A veteran, a former NFL player, and two sick kids walk into a New York courtroom. And the outcome could impact marijuana laws nationwide.
A U.S District judge in Manhattan began hearing oral arguments Wednesday in a federal lawsuit aimed at overturning the government’s prohibition on marijuana. The plaintiffs say the federal ban is unconstitutional, and two of the people making that argument are native Texans. Marvin Washington is a former NFL player from Dallas and Alexis Bortell is an 11-year-old with intractable epilepsy originally from Tyler.
Douglas Berman, a professor of criminal law at the Ohio State University who blogs about marijuana policy, says the case has gathered a lot of attention because the defendants use marijuana in “sympathetic ways” including relief from PTSD and severe medical conditions.
Berman says that while federal authorities are unlikely to prosecute individual medical marijuana users, the substance’s Schedule 1 drug status makes things difficult for state systems where marijuana is legal for medical use. It’s also difficult for health experts to learn more about marijuana’s medical effects and uses.

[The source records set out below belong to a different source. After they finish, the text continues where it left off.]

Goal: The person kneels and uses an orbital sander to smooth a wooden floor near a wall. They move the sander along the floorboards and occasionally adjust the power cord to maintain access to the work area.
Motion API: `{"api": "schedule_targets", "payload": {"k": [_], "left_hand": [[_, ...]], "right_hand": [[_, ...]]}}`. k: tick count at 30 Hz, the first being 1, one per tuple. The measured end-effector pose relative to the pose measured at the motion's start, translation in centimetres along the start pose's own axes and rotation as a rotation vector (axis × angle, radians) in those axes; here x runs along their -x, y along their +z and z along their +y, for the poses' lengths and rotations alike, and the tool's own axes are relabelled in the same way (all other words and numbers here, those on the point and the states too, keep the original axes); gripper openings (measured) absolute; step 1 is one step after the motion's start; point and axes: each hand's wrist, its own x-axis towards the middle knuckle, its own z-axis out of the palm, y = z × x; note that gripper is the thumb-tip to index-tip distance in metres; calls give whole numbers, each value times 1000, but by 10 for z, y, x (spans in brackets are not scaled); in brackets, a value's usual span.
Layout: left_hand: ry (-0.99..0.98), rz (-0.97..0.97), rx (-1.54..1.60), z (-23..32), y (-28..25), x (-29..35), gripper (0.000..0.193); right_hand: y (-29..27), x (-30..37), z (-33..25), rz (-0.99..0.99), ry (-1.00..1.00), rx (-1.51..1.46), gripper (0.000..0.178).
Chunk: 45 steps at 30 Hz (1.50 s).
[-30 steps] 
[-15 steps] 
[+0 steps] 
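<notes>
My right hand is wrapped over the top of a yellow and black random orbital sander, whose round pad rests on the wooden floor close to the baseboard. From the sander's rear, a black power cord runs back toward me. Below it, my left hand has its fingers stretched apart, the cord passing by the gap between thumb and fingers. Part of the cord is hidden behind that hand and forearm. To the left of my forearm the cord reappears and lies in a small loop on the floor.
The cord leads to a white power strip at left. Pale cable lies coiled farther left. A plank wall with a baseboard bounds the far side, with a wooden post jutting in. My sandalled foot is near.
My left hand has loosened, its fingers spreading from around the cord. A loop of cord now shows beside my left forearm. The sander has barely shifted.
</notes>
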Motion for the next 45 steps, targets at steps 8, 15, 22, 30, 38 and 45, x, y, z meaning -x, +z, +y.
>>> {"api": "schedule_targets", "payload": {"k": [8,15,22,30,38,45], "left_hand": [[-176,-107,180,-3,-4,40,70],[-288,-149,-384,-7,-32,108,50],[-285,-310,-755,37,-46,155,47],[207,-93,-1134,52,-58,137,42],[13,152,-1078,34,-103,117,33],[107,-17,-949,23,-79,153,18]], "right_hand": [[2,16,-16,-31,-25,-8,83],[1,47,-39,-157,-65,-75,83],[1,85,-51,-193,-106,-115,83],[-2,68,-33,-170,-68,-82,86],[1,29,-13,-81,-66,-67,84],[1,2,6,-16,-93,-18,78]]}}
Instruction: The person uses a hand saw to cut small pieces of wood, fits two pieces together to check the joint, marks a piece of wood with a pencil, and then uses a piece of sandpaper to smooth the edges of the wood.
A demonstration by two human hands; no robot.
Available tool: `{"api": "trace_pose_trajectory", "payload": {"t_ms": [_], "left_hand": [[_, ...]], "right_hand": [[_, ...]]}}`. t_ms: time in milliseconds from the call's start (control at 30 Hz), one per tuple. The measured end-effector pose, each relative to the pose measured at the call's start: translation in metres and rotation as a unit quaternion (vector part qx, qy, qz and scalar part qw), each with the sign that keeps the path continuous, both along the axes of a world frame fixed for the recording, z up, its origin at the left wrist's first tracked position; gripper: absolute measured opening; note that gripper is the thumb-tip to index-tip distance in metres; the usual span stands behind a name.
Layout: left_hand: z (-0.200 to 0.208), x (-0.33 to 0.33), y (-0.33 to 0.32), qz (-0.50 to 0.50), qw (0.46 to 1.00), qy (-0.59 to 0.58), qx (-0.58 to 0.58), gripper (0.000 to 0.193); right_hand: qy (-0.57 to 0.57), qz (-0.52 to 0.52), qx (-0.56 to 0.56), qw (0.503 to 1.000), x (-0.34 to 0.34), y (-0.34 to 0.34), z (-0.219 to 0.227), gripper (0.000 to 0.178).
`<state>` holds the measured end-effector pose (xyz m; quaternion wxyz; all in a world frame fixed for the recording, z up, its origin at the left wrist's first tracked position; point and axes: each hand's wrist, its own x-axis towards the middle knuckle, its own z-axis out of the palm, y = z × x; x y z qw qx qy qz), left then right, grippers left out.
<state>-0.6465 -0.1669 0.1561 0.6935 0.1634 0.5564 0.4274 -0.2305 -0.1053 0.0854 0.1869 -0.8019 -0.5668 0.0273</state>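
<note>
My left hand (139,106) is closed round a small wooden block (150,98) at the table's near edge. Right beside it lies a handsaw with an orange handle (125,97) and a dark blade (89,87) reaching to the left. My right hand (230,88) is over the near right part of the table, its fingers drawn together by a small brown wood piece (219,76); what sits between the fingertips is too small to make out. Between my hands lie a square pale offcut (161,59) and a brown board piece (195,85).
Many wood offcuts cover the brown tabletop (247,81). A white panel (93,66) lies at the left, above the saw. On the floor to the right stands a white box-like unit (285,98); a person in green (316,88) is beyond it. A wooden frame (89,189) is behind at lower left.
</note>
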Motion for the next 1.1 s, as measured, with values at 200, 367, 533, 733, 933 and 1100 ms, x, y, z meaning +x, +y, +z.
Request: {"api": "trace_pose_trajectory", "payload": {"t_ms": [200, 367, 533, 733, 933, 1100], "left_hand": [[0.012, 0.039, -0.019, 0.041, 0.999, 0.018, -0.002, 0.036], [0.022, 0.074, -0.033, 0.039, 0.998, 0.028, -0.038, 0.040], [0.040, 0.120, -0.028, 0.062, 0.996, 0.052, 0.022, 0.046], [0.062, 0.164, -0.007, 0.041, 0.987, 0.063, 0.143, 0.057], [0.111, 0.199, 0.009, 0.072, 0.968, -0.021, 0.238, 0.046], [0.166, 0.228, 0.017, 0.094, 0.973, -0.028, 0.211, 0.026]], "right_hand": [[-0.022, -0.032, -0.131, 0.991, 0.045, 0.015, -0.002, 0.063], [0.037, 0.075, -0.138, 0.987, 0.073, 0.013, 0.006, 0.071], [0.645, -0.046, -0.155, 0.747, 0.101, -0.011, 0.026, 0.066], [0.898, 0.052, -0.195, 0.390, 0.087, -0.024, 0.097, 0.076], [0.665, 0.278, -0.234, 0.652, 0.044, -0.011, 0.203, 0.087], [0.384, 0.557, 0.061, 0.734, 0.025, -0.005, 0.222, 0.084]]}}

“Big pharmaceutical companies and others feel restrained, and are unwilling to…go through the regulations that are required to even start studying how to develop more medicines using the compounds in marijuana,” Berman says.
The federal government argues that the way to change marijuana’s status is not through a suit, but either through legislation or by changing Drug Enforcement Agency policy.
Berman says the plaintiffs’ case is winnable because, despite restrictions, research shows that marijuana has medical benefits for those who use it. He also suggests that given the time required for a case to reach the Supreme Court, seeking changes in Congress might be a better bet.